Several days had passed since Madge and Phil had returned. A big fire roared up the chimney. Madge lay on a blanket spread over some hemlock boughs in one corner of the room. Phil sat near her, feeding the fawn from a cup with a spoon.
Miss Jenny Ann had an open book in her lap, while Eleanor peered over her shoulder. A single candle burned near them. Lillian sat by the fire. Every now and then she threw an armful of pine cones on the fire to make more light in the room.
Miss Jenny Ann was trying to instruct four of her pupils from "Miss Tolliver's Select School for Girls" in the intricacies of algebraical problems.
Since the disappointing trip to the opposite shore of the island Madge had not been well. The sunshine had faded. The cold autumn rains had begun. The food in the larder, supplied from the houseboat, had grown perilously low. It was hard work to spend many hours in hunting or in fishing in such weather. Nuts had commenced to pall as an article of daily diet. Fight as they might, the spirit of the houseboat party had begun to sink toward zero.
Suppose, after all, thought they, that they should not be rescued, even by the first Monday in November, when Madge assured them the duck shooting began? Perhaps there would not be any ducks this year, or else no one would come to shoot them?

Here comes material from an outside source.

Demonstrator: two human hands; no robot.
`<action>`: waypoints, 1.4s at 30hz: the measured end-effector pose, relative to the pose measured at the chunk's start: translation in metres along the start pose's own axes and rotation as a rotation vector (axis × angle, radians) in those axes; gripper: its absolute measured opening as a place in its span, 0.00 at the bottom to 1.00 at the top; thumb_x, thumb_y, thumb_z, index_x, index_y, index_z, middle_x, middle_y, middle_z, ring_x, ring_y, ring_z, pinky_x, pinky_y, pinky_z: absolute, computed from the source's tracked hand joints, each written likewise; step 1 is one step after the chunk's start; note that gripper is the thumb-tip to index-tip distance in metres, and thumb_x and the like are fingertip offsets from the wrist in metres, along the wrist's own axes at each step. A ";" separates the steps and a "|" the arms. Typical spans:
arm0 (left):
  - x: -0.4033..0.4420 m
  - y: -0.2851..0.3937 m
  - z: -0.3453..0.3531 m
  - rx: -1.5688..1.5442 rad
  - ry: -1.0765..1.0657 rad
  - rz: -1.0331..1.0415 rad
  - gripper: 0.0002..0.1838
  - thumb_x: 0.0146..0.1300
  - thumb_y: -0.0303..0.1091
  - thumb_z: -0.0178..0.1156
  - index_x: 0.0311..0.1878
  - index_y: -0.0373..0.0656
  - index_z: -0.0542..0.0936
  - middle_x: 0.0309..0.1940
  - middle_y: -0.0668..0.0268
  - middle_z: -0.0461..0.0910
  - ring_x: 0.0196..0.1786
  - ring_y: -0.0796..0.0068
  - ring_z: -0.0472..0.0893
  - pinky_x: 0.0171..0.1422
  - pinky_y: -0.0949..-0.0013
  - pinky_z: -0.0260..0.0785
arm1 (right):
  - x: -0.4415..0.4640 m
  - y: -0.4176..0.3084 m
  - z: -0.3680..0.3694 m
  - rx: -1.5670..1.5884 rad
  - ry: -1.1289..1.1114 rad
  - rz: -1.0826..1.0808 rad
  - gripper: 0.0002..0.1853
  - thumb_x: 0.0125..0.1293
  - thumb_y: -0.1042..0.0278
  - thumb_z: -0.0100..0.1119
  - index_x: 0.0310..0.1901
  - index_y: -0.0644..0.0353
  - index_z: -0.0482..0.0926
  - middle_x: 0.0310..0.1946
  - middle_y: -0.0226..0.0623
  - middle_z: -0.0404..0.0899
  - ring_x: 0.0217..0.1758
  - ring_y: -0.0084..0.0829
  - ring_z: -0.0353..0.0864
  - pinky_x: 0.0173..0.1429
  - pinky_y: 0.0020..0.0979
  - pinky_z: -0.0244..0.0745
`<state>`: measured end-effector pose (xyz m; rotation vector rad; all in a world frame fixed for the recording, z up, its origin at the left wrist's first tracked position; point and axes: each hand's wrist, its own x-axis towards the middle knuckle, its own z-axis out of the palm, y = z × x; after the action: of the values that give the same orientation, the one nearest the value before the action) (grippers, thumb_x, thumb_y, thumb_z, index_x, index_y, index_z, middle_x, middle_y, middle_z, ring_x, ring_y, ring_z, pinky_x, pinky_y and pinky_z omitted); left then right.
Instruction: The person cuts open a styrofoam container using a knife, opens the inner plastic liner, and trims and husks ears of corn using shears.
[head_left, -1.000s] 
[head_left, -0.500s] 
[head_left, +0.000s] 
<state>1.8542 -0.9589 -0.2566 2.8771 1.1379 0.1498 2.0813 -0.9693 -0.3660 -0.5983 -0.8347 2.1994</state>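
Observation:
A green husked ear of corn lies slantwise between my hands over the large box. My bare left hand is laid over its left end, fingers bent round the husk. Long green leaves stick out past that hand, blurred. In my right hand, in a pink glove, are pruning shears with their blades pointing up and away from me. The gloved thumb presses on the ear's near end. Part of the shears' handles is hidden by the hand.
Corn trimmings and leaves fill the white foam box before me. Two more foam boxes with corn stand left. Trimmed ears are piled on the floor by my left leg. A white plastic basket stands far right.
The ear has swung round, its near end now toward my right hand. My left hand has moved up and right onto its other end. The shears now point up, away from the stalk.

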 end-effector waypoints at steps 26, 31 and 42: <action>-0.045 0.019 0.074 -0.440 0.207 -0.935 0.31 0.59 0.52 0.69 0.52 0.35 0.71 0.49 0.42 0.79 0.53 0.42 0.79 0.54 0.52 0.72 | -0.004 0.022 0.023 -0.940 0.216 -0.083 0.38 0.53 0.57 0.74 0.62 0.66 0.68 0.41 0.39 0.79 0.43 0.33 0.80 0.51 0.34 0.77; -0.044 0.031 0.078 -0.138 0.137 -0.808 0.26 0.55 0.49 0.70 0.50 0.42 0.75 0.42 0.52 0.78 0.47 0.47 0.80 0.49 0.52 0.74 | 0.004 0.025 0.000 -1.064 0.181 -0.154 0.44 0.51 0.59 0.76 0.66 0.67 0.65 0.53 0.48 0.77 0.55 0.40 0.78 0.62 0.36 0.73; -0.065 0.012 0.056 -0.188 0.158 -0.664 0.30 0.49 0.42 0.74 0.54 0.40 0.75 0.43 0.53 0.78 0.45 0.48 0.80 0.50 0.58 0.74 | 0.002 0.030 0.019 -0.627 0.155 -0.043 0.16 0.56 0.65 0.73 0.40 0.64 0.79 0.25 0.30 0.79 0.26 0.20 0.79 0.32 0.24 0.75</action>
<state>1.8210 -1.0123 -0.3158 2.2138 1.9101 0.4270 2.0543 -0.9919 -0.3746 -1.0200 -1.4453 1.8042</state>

There was nothing too dreadful to imagine!
Instead of being comforted by Madge's and Phil's report that they were not alone on the island, Miss Jenny Ann was the more uneasy. She did not believe that such a man as the girls had seen would help them to leave this island.
Miss Jenny Ann had been trying to beguile the tedium of the stormy days by interesting the girls in the lessons they would even now have been studying at Miss Tolliver's school if their houseboat had not sailed away from her anchorage. All the old school books had been brought up from the "Merry Maid." At first the girls were much pleased with Miss Jenny Ann's idea. Eleanor declared that it would be splendid not to be behind their classes when they returned to school that fall.
To-night, however, it was quite impossible to take a proper interest in algebraical problems, when each member of the little group had such a serious individual problem staring her in the face. It did not look as though they were likely to return to Miss Tolliver's in the immediate future.
"A penny for your thoughts, girls," remarked Miss Jenny Ann suddenly. "Eleanor, dear, I am going to begin with you. We are all in the dumps to-night. Perhaps it will cheer us up to tell one another our thoughts."
Eleanor shook her head. She had been pretending to look over Miss Jones's shoulder, but her eyes were really full of tears.